The skill set completely different, and the scale and size have to be smaller to be interactive, so if you make the music analogy, the Protestant and Reformation churches were like an orchestra, the celebration churches were like a band — a combo or rock band. Now we’re moving more into like a jazz motif where the interaction between the musicians is the real power and dynamic. It’s not the content. It’s what they create on the spot, and the other nice thing is that you don’t have to separate the ages — the youth here, the seniors there, the kids there, singles here. The broadcast era is all about pitching the message and content to certain demographics. In the digital era, you can have the kids there, the grandparents there because they’re all creating the experience together; it’s a collaborative experience.
So, what does this mean for us?
Maybe the skits, the faith stories, the video clips, the game shows we do better pull the audience in as participants - not spectators. Maybe we should worry less if everything is polished, and worry more that it is raw, real, and relational.

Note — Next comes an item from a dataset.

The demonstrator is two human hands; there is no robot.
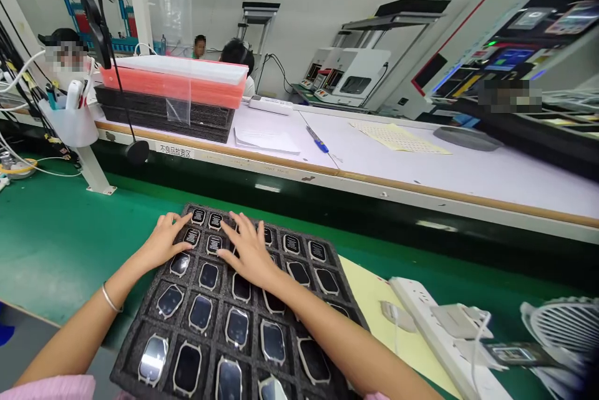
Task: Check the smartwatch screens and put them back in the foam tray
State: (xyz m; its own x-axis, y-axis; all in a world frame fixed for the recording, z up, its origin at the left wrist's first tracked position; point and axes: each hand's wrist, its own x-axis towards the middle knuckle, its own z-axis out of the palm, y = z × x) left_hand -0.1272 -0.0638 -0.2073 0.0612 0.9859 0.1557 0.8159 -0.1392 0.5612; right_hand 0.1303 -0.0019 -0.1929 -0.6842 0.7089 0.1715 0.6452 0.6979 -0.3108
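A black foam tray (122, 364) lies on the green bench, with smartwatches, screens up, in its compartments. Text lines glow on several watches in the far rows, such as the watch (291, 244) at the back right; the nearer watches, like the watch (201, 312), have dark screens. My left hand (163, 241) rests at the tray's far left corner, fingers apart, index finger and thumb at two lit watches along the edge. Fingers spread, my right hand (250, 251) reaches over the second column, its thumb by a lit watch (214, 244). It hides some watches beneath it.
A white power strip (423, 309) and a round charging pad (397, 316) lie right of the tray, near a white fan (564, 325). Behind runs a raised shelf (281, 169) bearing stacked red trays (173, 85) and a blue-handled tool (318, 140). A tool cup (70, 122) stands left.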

Maybe we ought to break in the middle of worship - not just confirmation and GIFT Sunday School - and get small groups together to share Highs & Lows, discussion, prayer and blessing.
Maybe the prayers of the people ought to come from the people. (Remember to bring the Highs & Lows from each small group into the closing!)
Maybe the preacher should be clear in saying, "I need you to break now and discuss the text as it relates to your lives. Then come back here and finish my sermon. The sermon isn't over until the people of God have spoken!"
Maybe the discussion needs to continue online during the week with your small group. Maybe your church should have live chat every day at noon and every night at 9 for the continuing Bible Study, hosted by your college kids across the globe.
Maybe rather than publishing houses, the church needs networks of creativity where members of that network aren't consumers, but prosumers (producer/consumers) who uses 60-90% of what the network produces (so they don't have to create everything every week), then adds their own best stuff - not just for their own little flock - and shares their best with the rest.
Closing Thought: Slocky Commercial Message
Okay, I'm going to break every rule of the web right now and toot a one-way horn:
FINK is designed to be that kind of network. We have people come to us for a few years, learn how to do our systems, then take off to "write their own stuff". Some of them never come back. We taught them well that "you don't need a better workbook, you need a better way."
Many of them come back after a few years, realizing they're spending 10 hours a week trying to invent all their own stuff and, at Burger King wages, that's $2500 a year in time that they could have been spending with their kids. They decide they'd rather use 60-90% of our best stuff (gathered from our network) and add their own best stuff than invent it all week after week.
Here ends the commercial. You can come back now.
So read the article in Holiletics Online and buy the book by M. Rex Miller if you are so inclined. Me? I'm going to see if I can find his email address and begin an "elationship" with the guy.
It's not that I'm cheap. (Okay, that's part of it.)
I just want more than the written word.
RAM
(PS - Kudos to Debbie Streicher who emailed me the link to the book at 5 am this morning. It's life grand in a digital world?)

Rich,
Thanks for the review. I've added a link to this article and your site. Let the feedback role!